England are strong favourites to come out on top in this three Test series. The tourists are second in the Test rankings, while the Black Caps are ranked a lowly eighth.
England also come into the series in good Test form having impressively won a Test series in India for the first time in 28 years the last time they played this format with an historic 2-1 series win. A warm-up defeat aside, England will also be boosted by their success so far on the New Zealand tour with 2-1 series victories in the T20s and the ODIs, and they have not lost a Test series against New Zealand since a surprise 2-1 home defeat in 1999.
Since then England drew 1-1 in New Zealand in 2002, won 3-0 at home in 2004, won 2-1 in New Zealand in 2008 and won 2-0 at home in 2008. New Zealand have not won a Test series at home to England since a 1-0 success in 1986.
PLAYERS TO WATCH
Kane Williamson: A classy batsman who has already shown he has the right temperament for international cricket. The 22-year-old has been batting in the crucial number three position for the Black Caps, and has already shown his quality to England with his excellent 74 in the first ODI. The 22-year-old made his mark on his Test debut against India in Ahmedabad in November 2010, scoring 131 at number six. Williamson looks to have a promising future ahead of him in international cricket. He can also bowl some handy off-breaks and has eight Test wickets to his name.

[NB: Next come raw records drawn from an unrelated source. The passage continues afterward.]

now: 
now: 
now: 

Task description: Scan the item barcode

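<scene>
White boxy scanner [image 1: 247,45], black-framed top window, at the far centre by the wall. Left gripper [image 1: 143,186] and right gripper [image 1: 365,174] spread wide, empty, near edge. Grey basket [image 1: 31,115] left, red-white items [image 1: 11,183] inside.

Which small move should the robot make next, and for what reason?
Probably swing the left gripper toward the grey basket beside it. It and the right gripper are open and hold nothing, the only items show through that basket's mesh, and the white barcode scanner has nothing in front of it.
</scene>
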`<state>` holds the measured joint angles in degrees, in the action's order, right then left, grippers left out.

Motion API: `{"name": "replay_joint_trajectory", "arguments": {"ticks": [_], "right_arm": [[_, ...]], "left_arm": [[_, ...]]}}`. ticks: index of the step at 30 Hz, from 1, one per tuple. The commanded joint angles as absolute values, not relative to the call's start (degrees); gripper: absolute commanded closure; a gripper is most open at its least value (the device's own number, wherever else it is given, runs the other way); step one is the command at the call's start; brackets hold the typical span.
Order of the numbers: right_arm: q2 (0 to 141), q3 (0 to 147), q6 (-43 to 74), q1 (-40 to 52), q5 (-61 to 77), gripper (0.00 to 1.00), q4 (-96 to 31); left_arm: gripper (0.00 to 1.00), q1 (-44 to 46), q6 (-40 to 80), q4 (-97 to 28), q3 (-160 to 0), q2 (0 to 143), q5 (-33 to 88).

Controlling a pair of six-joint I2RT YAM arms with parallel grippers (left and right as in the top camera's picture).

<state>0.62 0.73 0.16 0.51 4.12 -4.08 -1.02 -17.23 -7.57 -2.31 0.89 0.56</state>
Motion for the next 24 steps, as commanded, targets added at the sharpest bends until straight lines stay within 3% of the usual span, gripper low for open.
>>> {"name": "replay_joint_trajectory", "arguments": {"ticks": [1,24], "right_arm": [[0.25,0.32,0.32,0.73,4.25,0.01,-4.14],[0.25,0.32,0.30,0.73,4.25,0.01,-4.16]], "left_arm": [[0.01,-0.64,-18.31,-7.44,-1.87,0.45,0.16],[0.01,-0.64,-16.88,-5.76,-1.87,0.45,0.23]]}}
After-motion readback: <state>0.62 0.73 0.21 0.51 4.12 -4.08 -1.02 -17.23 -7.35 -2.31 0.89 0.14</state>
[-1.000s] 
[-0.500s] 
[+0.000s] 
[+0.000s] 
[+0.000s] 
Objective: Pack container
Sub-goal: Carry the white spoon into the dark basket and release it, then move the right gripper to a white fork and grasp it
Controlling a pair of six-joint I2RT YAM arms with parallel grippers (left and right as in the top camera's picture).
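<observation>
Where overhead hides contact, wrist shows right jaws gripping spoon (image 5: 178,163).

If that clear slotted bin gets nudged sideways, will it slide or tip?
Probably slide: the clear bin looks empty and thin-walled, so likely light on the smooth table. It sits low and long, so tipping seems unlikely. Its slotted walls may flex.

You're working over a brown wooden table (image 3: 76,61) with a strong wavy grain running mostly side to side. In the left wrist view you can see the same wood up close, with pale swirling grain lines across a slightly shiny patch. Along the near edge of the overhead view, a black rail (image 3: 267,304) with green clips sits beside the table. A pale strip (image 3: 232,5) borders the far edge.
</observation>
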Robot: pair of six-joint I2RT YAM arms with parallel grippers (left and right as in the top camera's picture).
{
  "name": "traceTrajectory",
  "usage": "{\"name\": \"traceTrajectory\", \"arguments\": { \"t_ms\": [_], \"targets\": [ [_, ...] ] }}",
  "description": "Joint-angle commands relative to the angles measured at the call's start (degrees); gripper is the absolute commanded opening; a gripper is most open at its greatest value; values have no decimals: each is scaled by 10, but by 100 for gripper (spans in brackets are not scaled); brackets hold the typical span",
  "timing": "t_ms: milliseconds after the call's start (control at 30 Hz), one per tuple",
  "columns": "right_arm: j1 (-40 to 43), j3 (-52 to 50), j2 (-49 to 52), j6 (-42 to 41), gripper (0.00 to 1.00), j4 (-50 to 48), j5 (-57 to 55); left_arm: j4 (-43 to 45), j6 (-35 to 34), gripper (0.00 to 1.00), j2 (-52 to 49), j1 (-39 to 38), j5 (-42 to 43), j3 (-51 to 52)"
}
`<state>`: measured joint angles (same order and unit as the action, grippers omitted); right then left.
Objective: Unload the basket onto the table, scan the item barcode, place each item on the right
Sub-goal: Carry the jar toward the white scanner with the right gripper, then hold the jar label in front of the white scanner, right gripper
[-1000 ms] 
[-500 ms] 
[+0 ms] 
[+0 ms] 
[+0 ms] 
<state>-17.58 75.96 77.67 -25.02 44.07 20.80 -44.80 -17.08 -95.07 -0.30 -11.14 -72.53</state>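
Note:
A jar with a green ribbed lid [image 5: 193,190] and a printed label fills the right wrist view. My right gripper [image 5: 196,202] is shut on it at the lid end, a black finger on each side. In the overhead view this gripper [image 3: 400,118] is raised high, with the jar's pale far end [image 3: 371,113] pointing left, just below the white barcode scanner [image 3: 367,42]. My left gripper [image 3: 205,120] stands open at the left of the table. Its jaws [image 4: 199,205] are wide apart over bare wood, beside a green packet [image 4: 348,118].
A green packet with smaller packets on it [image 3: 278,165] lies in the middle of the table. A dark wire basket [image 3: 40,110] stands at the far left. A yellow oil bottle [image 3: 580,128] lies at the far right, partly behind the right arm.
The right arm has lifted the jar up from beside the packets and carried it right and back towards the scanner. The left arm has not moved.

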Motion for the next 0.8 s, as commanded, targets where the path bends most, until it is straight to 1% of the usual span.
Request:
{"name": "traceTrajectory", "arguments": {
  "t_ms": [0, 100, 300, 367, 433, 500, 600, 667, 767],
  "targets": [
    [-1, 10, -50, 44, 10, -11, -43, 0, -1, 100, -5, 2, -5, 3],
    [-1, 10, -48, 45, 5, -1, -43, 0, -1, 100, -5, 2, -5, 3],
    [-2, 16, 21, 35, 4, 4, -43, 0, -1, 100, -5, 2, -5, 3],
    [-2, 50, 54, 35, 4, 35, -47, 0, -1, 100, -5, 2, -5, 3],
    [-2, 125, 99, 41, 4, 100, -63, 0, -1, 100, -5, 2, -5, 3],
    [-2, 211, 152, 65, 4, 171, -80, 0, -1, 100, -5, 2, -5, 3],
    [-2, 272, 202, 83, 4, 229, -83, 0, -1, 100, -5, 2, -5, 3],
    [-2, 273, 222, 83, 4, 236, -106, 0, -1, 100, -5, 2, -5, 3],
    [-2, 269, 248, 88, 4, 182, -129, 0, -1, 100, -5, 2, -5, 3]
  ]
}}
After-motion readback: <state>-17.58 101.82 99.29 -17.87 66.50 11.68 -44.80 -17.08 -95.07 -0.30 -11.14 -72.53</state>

Ross Taylor: The best batsmen in the New Zealand team. The 28-year-old scored 120 against England in Hamilton in the 2008 series and 154 not out against England at Old Trafford in the return series later that year. He has an impressive Test average of 43.57 and seems to have been unaffected by his unceremonious sacking as captain after the Sri Lanka tour, as he scored an impressive 100 in the second ODI against England recently. After opting to miss the recent tour of South Africa Dunedin will be Taylor’s first Test match since losing the captaincy, but he is expected to continue to receive plenty of support from the New Zealand public, who believe that he was treated shabbily by coach Mike Hesson and the New Zealand Cricket Board.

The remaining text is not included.